[arin-ppml] IPv6 Transition Policy (aka Soft Landing)
owen at delong.com
Sun Oct 10 14:09:19 EDT 2010
On Oct 10, 2010, at 9:53 AM, Joe Maimon wrote:
> Owen DeLong wrote:
>> That ship really has sailed. SLAAC is deployed, people are using it. Breaking SLAAC would
>> be a bad thing.
> Fixing slaac would be a good thing. Its absurd to allow something barely a decade old control the next several. If it is still a good idea, keep it, if it is a better idea to modify it, do it.
It is still a good idea. It's not broken. I'm not in favor of "fixing" it.
>> I'm not sure what you mean by apipa, but, no, 16 bits isn't sufficient for a stateless scheme.
> It works now. It can work better with more but it does not necessarily require 64.
OK... I did a little bit of research. APIPA which you are holding out as a shining example
of address allocation is actually an almost completely useless technology. First, it is
only deployed today as a backstop for DHCP server failure, and, even then, it doesn't
work to provide useful network services in the vast majority of cases. Second, it has
serious scaling limitations and depends on all hosts having not only the same host
identifier, but, also the same prefix. It provides no mechanism for learning default
router and has no facility to support dynamic renumbering, prefix assignment, or
multiple addresses per host. All of these things are supported in SLAAC and without
the scaling limitations of APIPA.
For those that, like me, were unfamiliar with the term APIPA prior to this discussion,
APIPA is the formal name (Automatic Private IP Addressiing) for what happens on
a DHCP managed interface when it fails to get an address and assigns some
random number from 169.254/16 and validates uniqueness through ARP.
>> It doesn't get much more flexible than SLAAC except for the requirement for EUI-64 based
>> end system identifiers.
> Does this requirement bear out in anything other than slaac?
To my knowledge, noone has proposed an alternative stateless address allocation scheme.
If you have one, I'd need to see the details in order to judge the merits.
>>> In other words, pdv6 would have to ripple up the chain and cause subnet shortening on the fly all the way up in order to be fully robust.
>> Now you're throwing random technologies in a blender and postulating what comes out.
>> DHCPv6 PD does actually allow for shortening on the fly as you describe, but, most implementations
>> don't.

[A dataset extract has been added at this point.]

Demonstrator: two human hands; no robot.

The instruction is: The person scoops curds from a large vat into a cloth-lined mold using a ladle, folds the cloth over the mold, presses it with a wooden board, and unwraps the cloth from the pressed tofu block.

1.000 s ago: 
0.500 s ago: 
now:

However, the problem is that if the shortened result is the CPE->ISP router requesting a
>> prefix larger than the ISP can or will give, it doesn't matter how much dynamic shortening occurred
>> or not.
> If shortening smaller than 64 was available, it would be much more robust, regardless of what was available >64 from the ISP. It would work at least as well as apipa for another 48 bits, which is quite deep hierarchically.
APIPA doesn't work for meaningful regular internet communications. You can't deploy an
enterprise numbered with APIPA. Suggesting it as an alternative for SLAAC is like
suggesting RIP as an alternative for BGP in the network core.